Nos miró de arriba abajo con detenimiento. No nos resultó agradable que nos escudriñase con sus ojos pardos, que parecían cansados, y la incertidumbre acerca de lo que pudiera ocurrir en el granero no podía menos que aumentar nuestra desazón.
—¿Quién es el jefe de grupo? —preguntó en voz baja y ronca—. Vuestro jefe.
Lleno de desconcierto, pero, animado y presionado por las miradas de mis compañeros, balbucí:
—Soy yo, pero da igual quien sea.
—Bien —dijo el hombre—. He visitado a vuestro compañero enfermo. Mañana, sin falta, venid al pueblo de al lado por medicinas. Te haré un mapa.

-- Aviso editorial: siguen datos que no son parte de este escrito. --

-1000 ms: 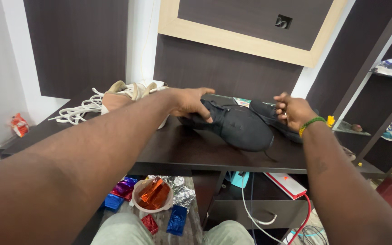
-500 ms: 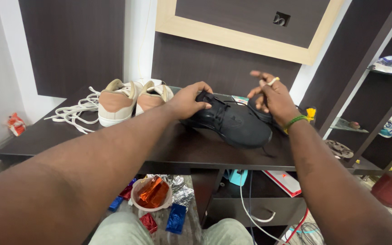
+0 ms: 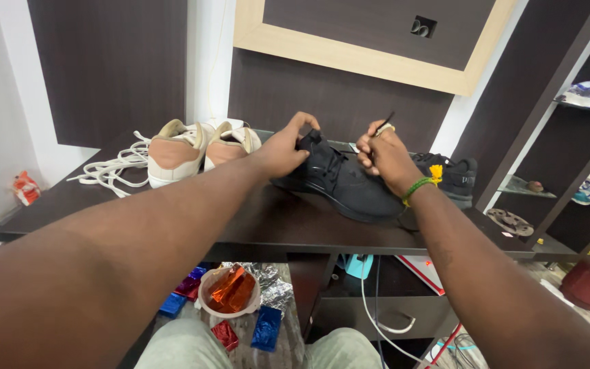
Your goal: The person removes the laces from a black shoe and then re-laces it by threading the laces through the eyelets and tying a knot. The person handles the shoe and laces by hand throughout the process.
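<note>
Two hands work a black lace on a black shoe at the front of a dark surface.

Nearest, below the surface (image 3: 172, 229), a small bowl of orange wrappers (image 3: 229, 292) sits among foil pieces. On top, the left hand (image 3: 285, 147) is clamped on the black shoe (image 3: 339, 181) at its collar, while the right hand (image 3: 385, 158) is pinched together on the lace tip (image 3: 384, 123) raised just above it. A slack pinch could likely let the tip slide free, and a hard pull might drag the shoe off the front edge. Farther left stand two beige sneakers (image 3: 199, 147) beside loose white laces (image 3: 107, 169); a second black shoe (image 3: 453, 176) lies behind the right wrist.
</note>
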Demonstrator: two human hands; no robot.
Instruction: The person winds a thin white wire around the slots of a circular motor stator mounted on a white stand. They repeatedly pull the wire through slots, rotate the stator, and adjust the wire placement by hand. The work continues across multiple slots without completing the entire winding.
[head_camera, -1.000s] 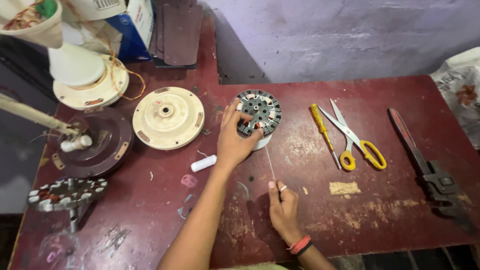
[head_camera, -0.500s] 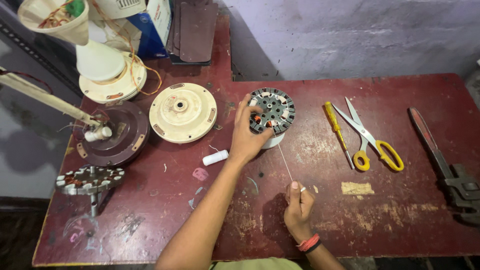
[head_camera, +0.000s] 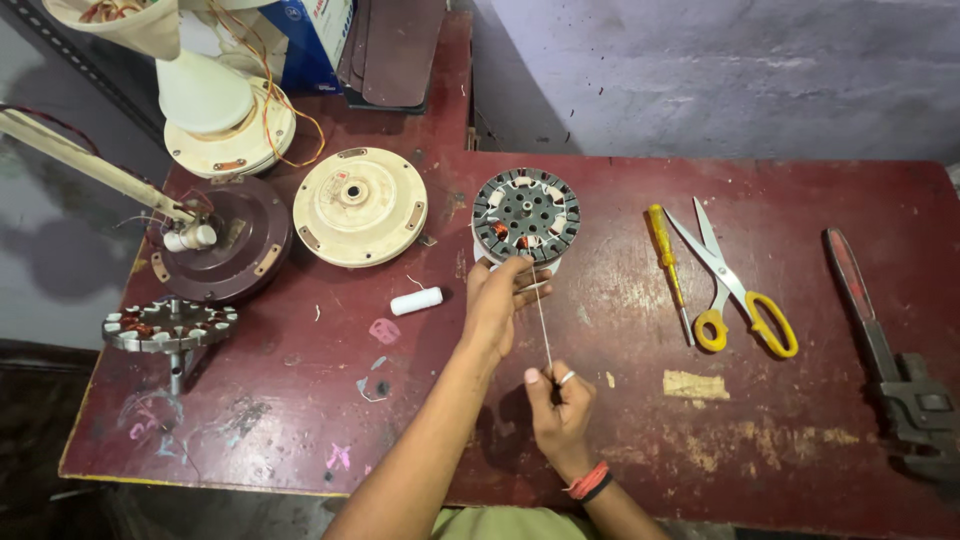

Sacó un cuaderno de la abultada cartera, dibujó un mapa detallado con el lapicero, arrancó la hoja y la puso en la mano que le tendía. Antes de metérmelo en el bolsillo, lo miré, pero no entendí nada.
Cuando iba a preguntarle por el estado de nuestro compañero a aquel hombre que parecía ser médico, salió el alcalde con la niña lloriqueante en brazos y se la llevó cuesta arriba. Los gemidos de la criatura, que se quejaba como si le ardiese la piel de todo el cuerpo, nos afectaron tanto, que callamos como animales asustados.